The Vanity Fair article caught Bob and the Post off the hop. Their promise had been not to reveal Deep Throat's identity until he died or gave them the OK. He had done neither. But a day or so later they decided that since Mark had admitted he was Deep Throat in a national magazine, he was for all practical purposes giving them permission. Woodward wrote some articles in the Post and (for him) a short book about his dealings with Mark. Titled The Secret Man, unlike most of Bob's ouevre, it really didn't sell that well. After all, by then Watergate was ancient history, and there were young adults who knew virtually nothing about it. Mark himself resigned from the FBI about a year after the Watergate break-in and wrote a spectacularly unsuccessful memoir, The FBI Pyramid: From the Inside.

Today nobody knows quite how to peg Mark. Conservative opinion shakes him out as a turncoat and a traitor. Even some of the men criminally involved in Watergate and who were doing their best to hinder the FBI say Mark should have taken his complaints through appropriate channels. So who could Mark have complained to? The attorney general who had approved the break-in? The President who, as we'll see below, saw burglary as a perfectly acceptable political tool and told the CIA to stop the investigation? As Eliza Doolittle said, "Not bloody likely!"

On the other hand, the liberals aren't too keen on Mark either. He was no stranger, then or later, to Watergate type practices and would later be convicted (and pardoned) for ordering break-ins, and warrantless searches and wiretaps. Mark, after all, did hold the #2 slot in J. Edgar Hoover's FBI. But whatever his motives, Mark soon lapsed into nearly thirty years of comfortable obscurity, unknown except by a few hard-nosed Watergate wallowers and political junkies. He died in 2008, age 95.

Bob, though, (and to a lesser extent, Carl) quickly rose to fame and fortune.

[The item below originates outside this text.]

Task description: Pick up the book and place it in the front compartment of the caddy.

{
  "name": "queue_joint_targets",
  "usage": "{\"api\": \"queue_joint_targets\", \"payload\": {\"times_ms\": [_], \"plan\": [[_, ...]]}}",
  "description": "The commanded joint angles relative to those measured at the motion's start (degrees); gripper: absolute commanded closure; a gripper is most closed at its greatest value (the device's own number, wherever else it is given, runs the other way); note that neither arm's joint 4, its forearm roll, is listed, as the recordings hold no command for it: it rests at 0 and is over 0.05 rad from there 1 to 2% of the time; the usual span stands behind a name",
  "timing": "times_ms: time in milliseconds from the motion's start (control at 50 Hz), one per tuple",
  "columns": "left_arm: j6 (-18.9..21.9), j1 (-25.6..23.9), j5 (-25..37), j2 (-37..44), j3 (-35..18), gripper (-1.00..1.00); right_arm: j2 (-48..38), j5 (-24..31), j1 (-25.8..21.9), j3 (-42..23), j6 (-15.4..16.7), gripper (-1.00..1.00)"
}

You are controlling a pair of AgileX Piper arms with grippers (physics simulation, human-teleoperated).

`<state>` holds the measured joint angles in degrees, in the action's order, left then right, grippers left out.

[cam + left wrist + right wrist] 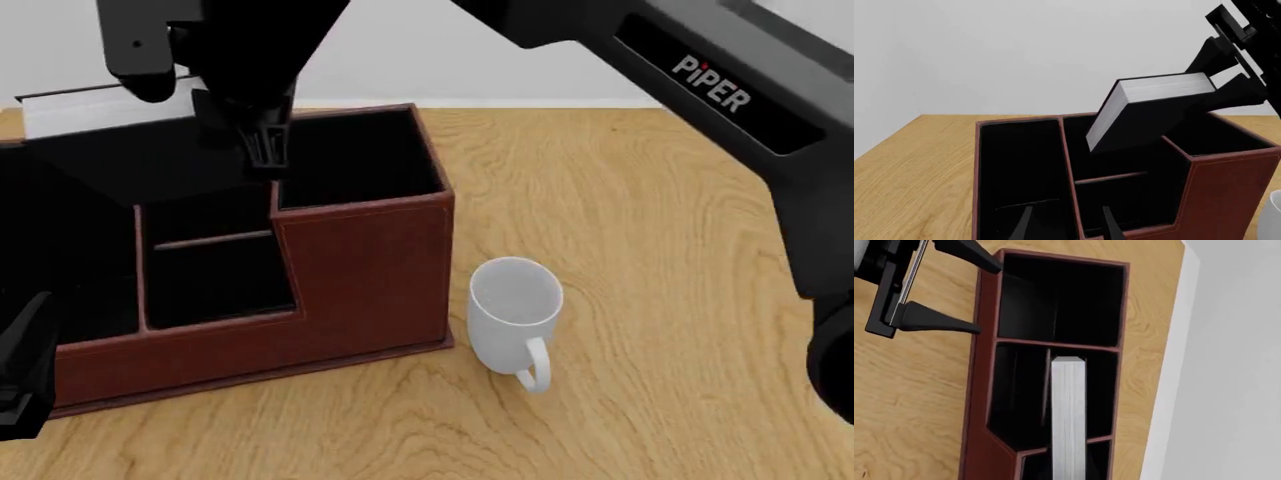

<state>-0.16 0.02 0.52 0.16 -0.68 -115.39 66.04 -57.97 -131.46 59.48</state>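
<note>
My right gripper (1227, 80) clenches the book (1147, 112), tilted between my fingers above the caddy (1227, 185), over its middle cells. My left gripper (977, 295) hangs released beside the caddy.

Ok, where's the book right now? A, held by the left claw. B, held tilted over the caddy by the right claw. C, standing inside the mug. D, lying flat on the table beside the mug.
B: the left wrist view shows the book tilted above the caddy, clamped in the right claw.
</note>
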Motion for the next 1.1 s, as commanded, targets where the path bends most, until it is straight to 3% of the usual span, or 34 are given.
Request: {"api": "queue_joint_targets", "payload": {"times_ms": [20,340,700,840,1100], "plan": [[0.0,-0.01,0.01,0.01,0.0,-1.0,-2.66,-1.0,0.29,-3.43,-1.66,1.0],[0.0,-0.01,0.01,0.0,0.0,-1.0,-4.45,-4.46,0.72,0.41,-3.4,1.0],[0.01,0.0,-0.01,0.0,0.0,-1.0,-7.76,-5.55,2.28,-1.35,-4.11,1.0],[0.01,0.0,-0.01,-0.01,0.0,-1.0,-9.77,-4.96,3.52,-4.24,-4.0,1.0],[0.0,-0.01,0.0,0.0,0.0,-1.0,-15.78,-1.04,4.7,-15.48,-5.26,1.0]]}}
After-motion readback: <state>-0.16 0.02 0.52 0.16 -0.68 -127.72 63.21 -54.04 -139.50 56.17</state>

Bob's other books on American politics are inevitably best sellers, praised and decried depending on which political side of the fence you are on. But perhaps the biggest legacy of Bob and Carl is soon celebrity journalism became the multimillion dollar industry it is today. So if it wasn't for their accomplishments, we wouldn't have the commercials showing the local anchormen striking their heroic poses and their lady counterparts swinging their stylish coiffures as they turn and gaze omnisciently into the camera while the voiceover says to tune in at 10 o'clock to hear the shocking revelation how Governor Billy Bob Boldinger was caught on camera drinking a beer at the local tiddy bar. Certainly the media's ad nauseum seeking out scandal is directly from the House That Bob Built. So America entered the era of "gotcha" journalism, a news genre that been decried by many, including Bob himself.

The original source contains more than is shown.